I bought a small quantity of zinc powder (1lb) and it is free flowing and not caked together at all - since it is not caked together, I would be willing to bet that it has the additive Cab-O-Sil in it.

Is there a process to remove the Cab-O-Sil so I can still use the zinc powder?

I bought the free-flowing zinc powder from this Ebay vendor:

http://www.ebay.com/itm/130619302674?ssPageName=STRK:MEWNX:IT&_trksid=p3984.m1439.l2649

If I can find a way to wash the Cab-O-Sil off of this powdered zinc, then I will use it for refining. If not, then I'll just toss it into the "bad investment" pile. (I have some of lazerseve's zinc turnings and some powdered zinc, both free of Cab-O-Sil).

kadriver


----------



## rusty (Feb 5, 2012)

kadriver said:


> I found this on ebay and was wondering if it is suitable for refining?
> 
> http://www.ebay.com/itm/Zinc-Dust-Powder-1-25-Pounds-325-Mesh-Horsehead-44-/280788743003?pt=LH_DefaultDomain_0&hash=item416050335b
> 
> Thank you



It has been mentioned of the gold forum this zinc has an additive to stabilize it. This is why lasersteve sells zinc turnings which are chemically pure.


----------



## kadriver (Feb 5, 2012)

Rusty,

I have a bag full of zinc turnings that I purchased from Steve - no cabosil.
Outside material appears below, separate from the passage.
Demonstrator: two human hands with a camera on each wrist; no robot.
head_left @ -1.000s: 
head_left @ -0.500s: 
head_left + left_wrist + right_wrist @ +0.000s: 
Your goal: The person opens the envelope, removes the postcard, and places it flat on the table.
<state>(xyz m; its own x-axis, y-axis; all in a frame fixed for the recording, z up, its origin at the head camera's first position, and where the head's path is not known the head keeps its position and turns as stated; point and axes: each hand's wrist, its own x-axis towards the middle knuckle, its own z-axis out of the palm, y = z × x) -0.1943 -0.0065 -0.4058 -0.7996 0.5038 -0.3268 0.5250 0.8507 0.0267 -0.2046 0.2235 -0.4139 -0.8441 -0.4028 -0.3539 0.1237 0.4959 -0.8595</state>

I also bought cabosil free, zinc powder 3000 mesh from another Ebay vendor.

Before I knew about cabosil contaminated zinc powder, I bought 1lb of zinc powder that appears to have cabosil in it.

I have good zinc to work with - the question is this: can the cabosil be removed from the 1lb of zinc powder that I have set aside.

By the way, Cab-O-Sil appears to be a proprietary product consisting of fumed silica produced by Cabot Corp. in Boston Mass.

kadriver


----------



## lazersteve (Feb 5, 2012)

You need metallic zinc in some form or another to get the proper reaction. If you dissolve the zinc first to filter off the cab-o-sil, you can't use it for refining until you convert the zinc in solution back to metallic zinc.

Steve


----------



## tek4g63 (Nov 8, 2012)

lazersteve said:


> You need metallic zinc in some form or another to get the proper reaction. If you dissolve the zinc first to filter off the cab-o-sil, you can't use it for refining until you convert the zinc in solution back to metallic zinc.
> 
> Steve



How would a person do this?
Let's say I have zinc dissolved in HCl, how would I be able to drop it back out as zinc metal? Just curious.


----------



## BJL1984 (Nov 8, 2012)

magnesium works very vell for dropping zinc from solution, I use Mg ribbon its works fr many uses, mostly i use it to extend the life of my solutions, when it becomes loaded with zinc and other stuff I realy dont want (copper i collect for other chemistry uses) i drop everythign with a little MGand its good to go again, it only takes a little to replace a lot


----------



## ZonaBoy220 (Nov 17, 2012)

Did you try using sand paper and sanding the zinc housing that you can pull off of normal batteries. I am guessing that might work


----------